RÂBITA EDEBİ
Râbıta edebi, mürşidin ruhaniyetine ve onun hemen iki gözü arasına teveccüh etmektir. Çünkü, "Onun hayal hazinesi iki gözünün arasıdır." demişlerdir. Buradan şeyhinin ruhàniyetine nazar etmektir. Orası menba-ı feyzdir. Mürid bu suretle tazarru ve niyaz ile tevessül ettiği halde, mürşidin ruhaniyetini iki gözü arasına dahil ede ve oradan kalbe, kalbin derinliğine yavaş yavaş ine ve hayalinden gayb etmeye. Belki kendi nefsinden gàib ola. Zira kalbin derinliğinin sonu yoktur ve seyr-i ilallah dâimâ kalben hàsıl olur. Maksad Zât-ı Bârî'dir. Râbıta ise seyr-i ilallaha vesîledir.
Râbıtaya delil çoktur. Kitab, sünnet ve kıyas ile sabittir:
(Vebteğ ileyhil-vesîlete) [Ona (Allah'a) yaklaşmaya vesîle arayın!] (Mâide: 35)
(Kul in küntüm tuhibbûnallàhe fettebinî) [Eğer siz Allah'ı seviyorsanız, bana (Rasûlüllah'a) itaat edin!] (Âl-i İmran: 31)
Hazret-i Hàlid'in [Mevlânâ Hàlid-i Bağdâdî] râbıtayı isbat sadedinde ayrı bir eseri vardır ki, yirmi kadar delil serdederek isbat etmiştir.
Hazret-i Sıddîk-ı Ekber RA, bir gün Hazret-i Rasûl-ü Ekrem SAS'e şikâyette bulunmuşlar, "Bihasebir-rûhàniyye helâda bile hayâlimden çıkmıyorsunuz." demişlerdir. Mûmâileyh, Rasûl-ü Ekrem Efendimiz Hazretleri'nden bu sebeple hayâ ederlerdi.
Memnu' olan râbıta, ancak nefs-i vesâili maksûdun biz-zât kılmaktır; yâni vasıtayı gàye sanmak, ona takılıp asıl maksadı unutmaktır. Lâkin meşrû râbıtada hal hiç de böyle değildir. münkirler bunu temyiz ve tefrikten acizdirler.

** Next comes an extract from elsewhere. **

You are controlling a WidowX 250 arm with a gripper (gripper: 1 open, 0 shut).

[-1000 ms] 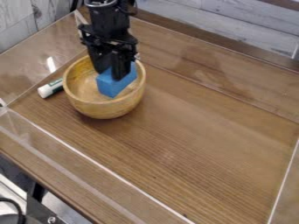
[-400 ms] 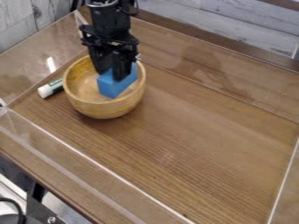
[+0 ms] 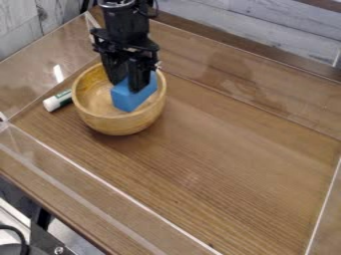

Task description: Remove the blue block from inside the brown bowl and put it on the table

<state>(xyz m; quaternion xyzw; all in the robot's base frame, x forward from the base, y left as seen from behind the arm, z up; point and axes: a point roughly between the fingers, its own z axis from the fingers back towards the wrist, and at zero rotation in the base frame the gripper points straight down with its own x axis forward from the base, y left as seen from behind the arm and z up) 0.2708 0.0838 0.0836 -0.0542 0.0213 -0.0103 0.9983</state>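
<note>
No legible text, label, brand, number or sign is found in the view. The blue block (image 3: pixel 126 97) and the brown bowl (image 3: pixel 120 103) are seen with plain faces. The white-and-green marker-like object (image 3: pixel 58 100) near the tabletop's (image 3: pixel 226 149) left edge is too small for any print to be read.
</note>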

Mürşidin hizmetine devam âdâbı birkaç nev' üzeredir:
1. Abdestli olmak,
2. Bütün günah ve kusurlarından ve gafletten 15 kere veya daha ziyade istiğfar etmek,
3. Fâtiha ve İhlâs-ı Şerif okuyup mürşidinin ruhàniyetine hediye etmektir. Bunu yola çıkmadan yapmak, yol esnasında kalbini mürşidin kalbine tam bağlamak, ihlâs ve muhabbet üzere, gayet tazarru ve inkisâr-ı kalb ile olmasına dikkat ve riâyet eylemek; ve mürşidinin rûhàniyetinin kendisi ile beraber olduğuna iman ve inancı tam olmaktır. Çünkü ruhàniyet için yakınlık ve uzaklık, madde ve müddet yoktur.

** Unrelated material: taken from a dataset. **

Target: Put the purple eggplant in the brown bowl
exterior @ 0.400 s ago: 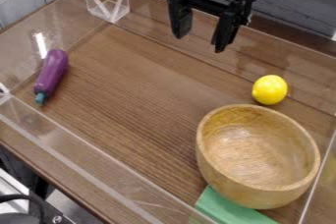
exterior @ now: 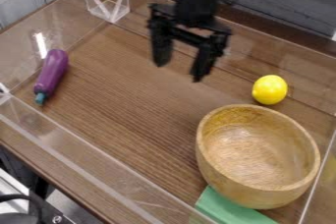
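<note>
- Approach stage: the gripper (exterior: 183, 59) hangs over mid-table, jaws apart and empty.
- The eggplant (exterior: 50, 74) lies far left, well apart from the bowl (exterior: 257, 155).
- Next, I'd say: swing left, drop over the eggplant, close.

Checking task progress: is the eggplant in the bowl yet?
No, the purple eggplant lies on the table at left, far from the empty brown bowl.

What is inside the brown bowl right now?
Nothing: the brown bowl shows only bare wood grain. The purple eggplant lies far off on the table. The bowl's near wall hides a little of its floor.
</note>
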### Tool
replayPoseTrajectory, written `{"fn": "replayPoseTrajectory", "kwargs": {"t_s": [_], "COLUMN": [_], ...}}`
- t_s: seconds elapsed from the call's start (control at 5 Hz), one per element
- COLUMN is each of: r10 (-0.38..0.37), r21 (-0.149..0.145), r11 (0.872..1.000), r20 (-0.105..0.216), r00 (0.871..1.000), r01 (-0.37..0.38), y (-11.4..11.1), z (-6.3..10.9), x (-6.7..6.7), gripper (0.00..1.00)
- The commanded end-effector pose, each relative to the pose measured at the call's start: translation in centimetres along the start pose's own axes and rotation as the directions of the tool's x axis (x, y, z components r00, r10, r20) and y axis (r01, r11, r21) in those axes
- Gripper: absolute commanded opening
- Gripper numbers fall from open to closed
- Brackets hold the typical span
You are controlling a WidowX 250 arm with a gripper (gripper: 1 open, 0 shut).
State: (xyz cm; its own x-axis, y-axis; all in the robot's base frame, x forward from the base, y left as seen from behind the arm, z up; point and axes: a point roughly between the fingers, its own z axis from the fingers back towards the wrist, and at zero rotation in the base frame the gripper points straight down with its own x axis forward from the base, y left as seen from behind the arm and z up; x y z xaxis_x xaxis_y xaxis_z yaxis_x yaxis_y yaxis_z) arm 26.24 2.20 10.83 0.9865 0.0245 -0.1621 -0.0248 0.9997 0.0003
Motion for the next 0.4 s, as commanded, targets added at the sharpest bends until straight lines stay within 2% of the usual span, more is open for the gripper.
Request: {"fn": "replayPoseTrajectory", "kwargs": {"t_s": [0.0, 0.2], "r10": [0.007, 0.03], "r21": [0.004, 0.009], "r11": [1.0, 0.999], "r20": [0.086, 0.101], "r00": [0.996, 0.994], "r01": [-0.007, -0.031], "y": [3.8, 7.4], "z": [1.9, 2.1], "x": [-1.7, -3.5], "gripper": [1.0, 1.0]}}
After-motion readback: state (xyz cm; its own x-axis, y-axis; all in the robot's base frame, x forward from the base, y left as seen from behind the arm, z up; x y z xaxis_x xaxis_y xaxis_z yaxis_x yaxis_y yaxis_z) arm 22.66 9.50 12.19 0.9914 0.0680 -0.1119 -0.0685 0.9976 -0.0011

Binâen aleyh, ruhàniyetin huzuru, müridin huzur-u kalbi ile beraberdir ve ruhàniyet göz açıp kapayacak kadar zamandan daha sür'atlidir. Belki makbul bir müridden, gerek yakaza ve gerek uyku halinde de ruhaniyyet-i mürşid devamlı olarak ayrılmaz. Mürşid maksda vesîle olduğu için, "Mürid mürşidini, göz açıp kapayacak kadar zaman miktarı hayalinden gayb etse, mürid olamaz!" denilmiştir. (Risâle-i Hàlidiyye, s. 8)
Peygamberimiz SAS Hazretleri'nin devâm-ı müşâhedesine sebep olan haslet budur. Zira fenâ fiş-şeyh olmak, Rasûlüllah SAS'de fânî olmaklığa ve bin-netice fenâ fillâh'a mukaddimedir. Bu sebepten bazı erbâb-ı fakr demiştir ki:
"--Eğer Rasûlüllah SAS Hazretleri tarfet-i ayn miktarı [bir göz yumup açıncaya kadar] bizden muhtecib olsa, yâni görünmese, hicablı bulunsaydı, kendimizi müslimler zümresinden addetmezdik."
Ne kadar mânâlı bir söz!
Rasûlüllah SAS'i her yerde ve her zaman mânâ gözünün önünden ayırmamalı ve onun en ufak bir sünnetini de ihmal etmemelidir. İşte o zaman müslümanlığın ne demek olduğu anlaşılır ve lezzetine doyum olmaz ves-selâm.